This is roughly equivalent to cluster sampling a heterogeneous population; the dangerous bits are a 
fairly small proportion of the total field, and they’re clumped together (the mines). Furthermore, 
the stones that you’re throwing (your “clusters”) only sample a small bit of the field at a time. 
The larger each individual stone, the better, obviously, but equally obviously it’s the number of 
stones that you have that is really going to drive the precision of your estimate, not their size. 
So, let’s say that you chuck 33 stones into the field. There are three things that could happen:

a) By bad luck, all of your stones could land in the spaces between mines. This would cause you to 
conclude that the field was safer than it actually was.

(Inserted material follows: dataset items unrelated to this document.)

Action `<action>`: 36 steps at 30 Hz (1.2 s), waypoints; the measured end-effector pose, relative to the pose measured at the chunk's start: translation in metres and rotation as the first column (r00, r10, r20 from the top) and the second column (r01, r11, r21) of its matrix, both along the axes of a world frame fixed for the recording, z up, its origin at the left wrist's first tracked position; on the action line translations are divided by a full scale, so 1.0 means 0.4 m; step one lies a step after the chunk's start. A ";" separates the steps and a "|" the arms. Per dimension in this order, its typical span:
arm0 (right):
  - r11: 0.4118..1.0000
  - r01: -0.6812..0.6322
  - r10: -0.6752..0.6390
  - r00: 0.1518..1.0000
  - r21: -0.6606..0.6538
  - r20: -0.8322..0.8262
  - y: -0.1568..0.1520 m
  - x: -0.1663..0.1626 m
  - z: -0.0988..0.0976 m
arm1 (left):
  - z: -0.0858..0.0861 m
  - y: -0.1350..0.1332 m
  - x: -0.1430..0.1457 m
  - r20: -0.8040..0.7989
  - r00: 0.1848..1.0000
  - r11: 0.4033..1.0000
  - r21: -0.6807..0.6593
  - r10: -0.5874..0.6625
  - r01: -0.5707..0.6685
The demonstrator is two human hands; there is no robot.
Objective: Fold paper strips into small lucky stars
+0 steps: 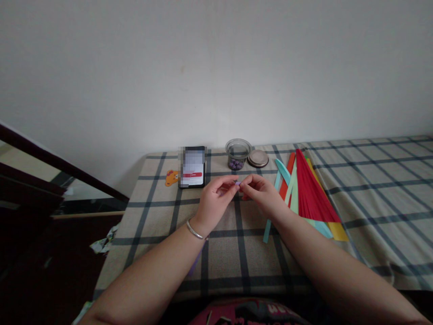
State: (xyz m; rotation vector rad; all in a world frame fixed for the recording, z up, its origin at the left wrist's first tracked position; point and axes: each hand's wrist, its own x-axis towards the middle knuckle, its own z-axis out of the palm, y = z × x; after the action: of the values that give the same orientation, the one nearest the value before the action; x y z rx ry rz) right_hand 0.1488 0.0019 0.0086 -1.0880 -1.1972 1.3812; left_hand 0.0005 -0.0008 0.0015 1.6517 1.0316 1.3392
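- Right at the fingertips, the thumb and forefinger of the left hand point(214, 202) meet the thumb and forefinger of the right hand point(261, 193). Both pairs pinch one tiny purple paper piece point(237, 183) between them.
- The purple paper piece is held up off the surface, in the narrow gap where the two hands come together, on the near side of the jar.
- The remaining fingers curl loosely. Those of the left hand fold in towards the palm, and those of the right hand arch over the knuckles.
- A silver bangle point(195, 230) circles the left wrist.
- A purple strip point(195, 264) peeks out under the left forearm, running down towards the person. I cannot tell whether it joins the piece at the fingertips.
- Beyond the hands, a glass jar point(237, 153) stands open with small purple bits in its bottom.
- Its round lid point(257, 158) lies flat just beside it on the right.
- Left of the jar, a phone point(192, 168) lies face up with its screen lit.
- An orange bear cut-out point(172, 177) sits just beside the phone's left edge.
- To the right of the right hand, a fan of paper strips point(313, 194) spreads out. Red is on top, with orange, green and yellow showing around it.
- One teal strip point(269, 228) slips under the right wrist.
- Everything rests on a checked cloth point(372, 189), beige with dark lines, against a plain white wall.
- Both bare forearms come in from the bottom edge and angle inwards to the meeting point.
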 end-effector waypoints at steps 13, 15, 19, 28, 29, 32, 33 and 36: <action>0.992 -0.045 0.027 0.989 -0.117 -0.145 -0.003 -0.001 0.003 | -0.004 0.006 0.002 0.080 0.996 0.990 -0.143 0.027 -0.015; 0.991 -0.047 0.029 0.988 -0.122 -0.151 -0.003 -0.002 0.005 | -0.004 0.006 0.002 0.085 0.996 0.990 -0.138 0.025 -0.013; 0.999 -0.024 0.020 0.996 -0.042 -0.088 -0.002 -0.001 0.006 | -0.002 0.004 0.003 0.078 0.997 0.991 -0.131 0.024 -0.013; 0.992 0.018 -0.031 0.995 0.128 0.097 -0.002 0.006 -0.002 | -0.002 -0.002 0.002 -0.001 1.000 1.000 0.005 0.026 -0.026; 0.994 0.008 -0.017 0.997 0.108 0.077 -0.002 0.006 -0.002 | -0.002 -0.003 0.001 -0.014 1.000 0.999 0.021 0.025 -0.025; 0.999 -0.035 0.035 0.999 0.000 -0.039 -0.002 0.004 0.000 | -0.001 -0.004 0.002 -0.020 1.000 0.999 0.035 0.012 -0.011; 0.998 -0.047 0.044 0.996 -0.032 -0.076 -0.003 0.002 0.000 | -0.001 -0.004 0.002 -0.007 1.000 1.000 0.024 0.003 -0.003; 0.997 -0.050 0.043 0.992 -0.056 -0.122 -0.004 -0.002 0.003 | 0.001 -0.003 0.003 0.046 0.999 0.999 -0.036 -0.016 0.018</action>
State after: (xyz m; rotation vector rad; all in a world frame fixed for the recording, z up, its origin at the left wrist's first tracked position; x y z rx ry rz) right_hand 0.1481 0.0002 0.0096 -1.0081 -1.1065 1.5051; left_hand 0.0017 -0.0020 0.0017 1.5926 1.0070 1.3341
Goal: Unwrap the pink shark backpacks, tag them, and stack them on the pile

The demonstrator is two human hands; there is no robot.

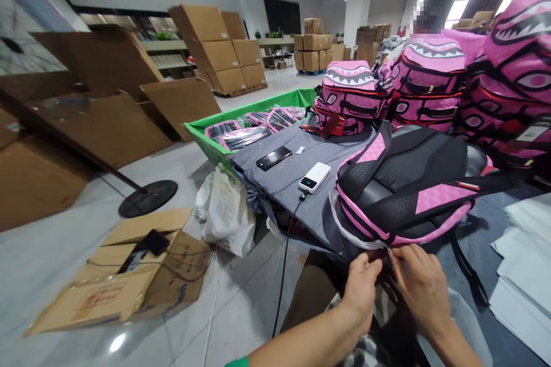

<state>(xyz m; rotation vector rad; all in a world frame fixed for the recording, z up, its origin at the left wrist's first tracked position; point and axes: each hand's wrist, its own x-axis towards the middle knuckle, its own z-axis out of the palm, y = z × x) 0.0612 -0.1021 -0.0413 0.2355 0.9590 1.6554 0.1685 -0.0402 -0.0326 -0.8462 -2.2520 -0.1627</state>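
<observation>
A pink and black backpack [413, 169] lies on the grey cloth-covered table with its padded back and shoulder straps facing up. A whitish plastic edge [344, 229] runs along its near left side toward my fingers. At the backpack's near edge, my left hand [361, 289] is closed, thumb and fingers pinched together. Close beside it on the right, my right hand [422, 284] also pinches at the same edge. What lies between the fingertips is too small and hidden to make out. A black strap [469, 269] hangs from the backpack to the right of my right hand.
On the table lie a phone [274, 157], a white power bank [315, 178] with a cable, and white sheets [525, 275]. Pink backpacks [348, 94] stand behind. A green-lined bin [206, 126] holds wrapped items. An open carton [172, 269] sits on the floor.
</observation>
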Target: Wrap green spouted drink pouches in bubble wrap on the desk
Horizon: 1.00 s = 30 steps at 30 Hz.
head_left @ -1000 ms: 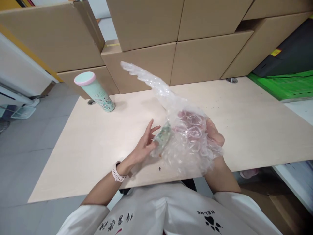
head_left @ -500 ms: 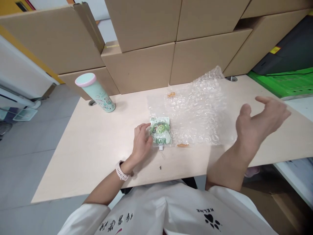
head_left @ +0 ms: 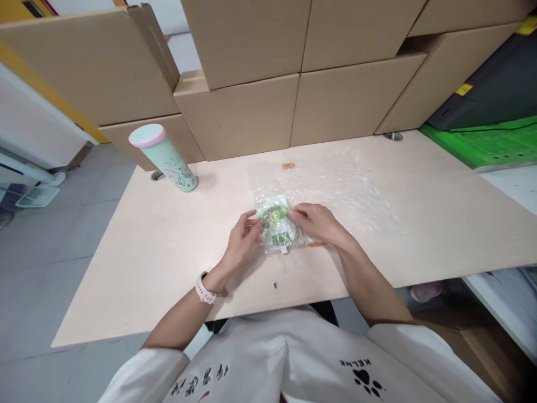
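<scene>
A small green and white packet point(head_left: 277, 228) lies on the near left corner of a clear bubble wrap sheet point(head_left: 344, 187), which is spread flat on the pale wooden table point(head_left: 159, 263). My left hand point(head_left: 242, 242), with a white watch on its wrist, has its fingers curled on the packet's left edge. From the other side, my right hand point(head_left: 318, 224) holds the packet's right edge with bent fingers. Two small orange tape bits sit on the sheet, one far point(head_left: 287, 165) and one near my right hand.
A mint tumbler with a pink lid point(head_left: 163, 158) stands at the far left of the table. Stacked cardboard boxes point(head_left: 260, 73) line the table's back edge. A green crate point(head_left: 486, 143) and a dark case sit at the far right. Grey floor lies to the left.
The bubble wrap went from held up in my right hand to lying flat on the table. My right hand swung out to the right, then came back onto the packet.
</scene>
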Available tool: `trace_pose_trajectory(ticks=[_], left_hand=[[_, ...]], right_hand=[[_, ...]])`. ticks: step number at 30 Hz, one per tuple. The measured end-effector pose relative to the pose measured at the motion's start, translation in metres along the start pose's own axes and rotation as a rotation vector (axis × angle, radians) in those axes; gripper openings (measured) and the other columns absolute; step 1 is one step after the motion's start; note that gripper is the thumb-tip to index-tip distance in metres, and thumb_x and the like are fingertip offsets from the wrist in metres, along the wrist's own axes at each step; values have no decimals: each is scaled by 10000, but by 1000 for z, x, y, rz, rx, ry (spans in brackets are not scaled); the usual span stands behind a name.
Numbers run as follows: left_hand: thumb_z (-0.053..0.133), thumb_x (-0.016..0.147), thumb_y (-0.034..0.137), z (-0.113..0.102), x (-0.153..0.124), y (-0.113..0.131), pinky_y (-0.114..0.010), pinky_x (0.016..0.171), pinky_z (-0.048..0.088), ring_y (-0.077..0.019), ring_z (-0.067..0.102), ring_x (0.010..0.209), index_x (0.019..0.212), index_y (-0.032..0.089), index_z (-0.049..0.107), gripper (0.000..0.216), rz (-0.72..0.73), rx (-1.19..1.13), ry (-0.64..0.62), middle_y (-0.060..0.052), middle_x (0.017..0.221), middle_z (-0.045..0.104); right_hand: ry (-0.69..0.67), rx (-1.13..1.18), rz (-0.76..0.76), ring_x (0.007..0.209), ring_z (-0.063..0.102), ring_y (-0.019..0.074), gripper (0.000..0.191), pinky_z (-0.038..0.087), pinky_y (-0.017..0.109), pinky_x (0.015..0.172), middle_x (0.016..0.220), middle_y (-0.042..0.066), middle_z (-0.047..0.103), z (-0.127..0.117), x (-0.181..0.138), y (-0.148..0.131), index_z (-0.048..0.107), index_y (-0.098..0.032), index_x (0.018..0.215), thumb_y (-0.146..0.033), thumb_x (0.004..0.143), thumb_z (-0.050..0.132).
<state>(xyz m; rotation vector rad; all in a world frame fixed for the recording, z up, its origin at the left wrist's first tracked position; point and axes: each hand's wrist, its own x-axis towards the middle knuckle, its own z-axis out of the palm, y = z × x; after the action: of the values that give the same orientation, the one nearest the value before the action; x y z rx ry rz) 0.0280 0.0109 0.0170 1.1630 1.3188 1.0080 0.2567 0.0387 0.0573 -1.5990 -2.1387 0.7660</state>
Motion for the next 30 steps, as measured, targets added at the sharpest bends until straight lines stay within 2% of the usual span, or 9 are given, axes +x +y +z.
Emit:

b) By good luck, you could get a situation where most of your stones fell in the spaces between 
mines, but some of them hit mines. This would give you an estimate that was about right regarding 
the danger of the field.

c) By extraordinary chance, every single one of your stones (or a large proportion of them) might 
chance to hit mines, causing you to conclude that the field was much more dangerous than it 
actually was.

How likely is the third of these possibilities (analogous to an overestimate of the excess deaths) 
relative to the other two? Not very likely at all. Cluster sampling tends to underestimate rare 
effects, not overestimate them2.

And 2), this problem, and other issues with cluster sampling (basically, it reduces your effective 
sample size to something closer to the number of clusters than the number of individuals sampled) 
are dealt with at length in the sampling literature. Cluster sampling ain’t ideal, but needs must 
and it is frequently used in bog-standard epidemiological surveys outside war zones. The effects of 
clustering on standard results of sampling theory are known, and there are standard pieces of 
software that can be used to adjust (widen) one’s confidence interval to take account of these 
design effects. The Lancet team used one of these procedures, which is why their confidence 
intervals are so wide (although, to repeat, not wide enough to include zero). I have not seen 
anybody making the clustering critique who as any argument at all from theory or data which might 
give a reason to believe that the normal procedures are wrong for use in this case. As Richard 
Garfield, one of the authors, said in a press interview, epidemics are often pretty heterogeneously 
distributed too.

There is a variant of this critique which is darkly hinted at by both Kaplan and Love, but neither 
of them appears to have the nerve to say it in so many words3. This would be the critique that 
there is something much nastier about the sample; that it is not a random sample, but is 
cherry-picked in some way. In order to believe this, if you have read the paper, you have to be 
prepared to accuse the authors of telling a disgusting barefaced lie, and presumably to accept the 
legal consequences of doing so. They picked the clusters by the use of random numbers selected from 
a GPS grid. In the few cases in which this was logistically difficult (read: insanely dangerous), 
they picked locations off a map and walked to the nearest household). There is no realistic way in 
which a critique of this sort can get off the ground; in any case, it affected only a small 
minority of clusters.

The argument from the UNICEF infant mortality figures

I think that the source for this is Heiko Gerhauser, in various weblog comments threads, but again 
it can be traced back to a slightly different argument about death rates in the Kaplan piece. The 
idea here is that the Lancet study finds a prewar infant mortality rate of 29 per 1000 live births 
and a postwar infant mortality rate of 54 per 1000 live births. Since the prewar infant mortality 
rate was estimated by UNICEF to be over 100, this (it is argued) suggests that the study is giving 
junk numbers and all of its conclusions should be rejected.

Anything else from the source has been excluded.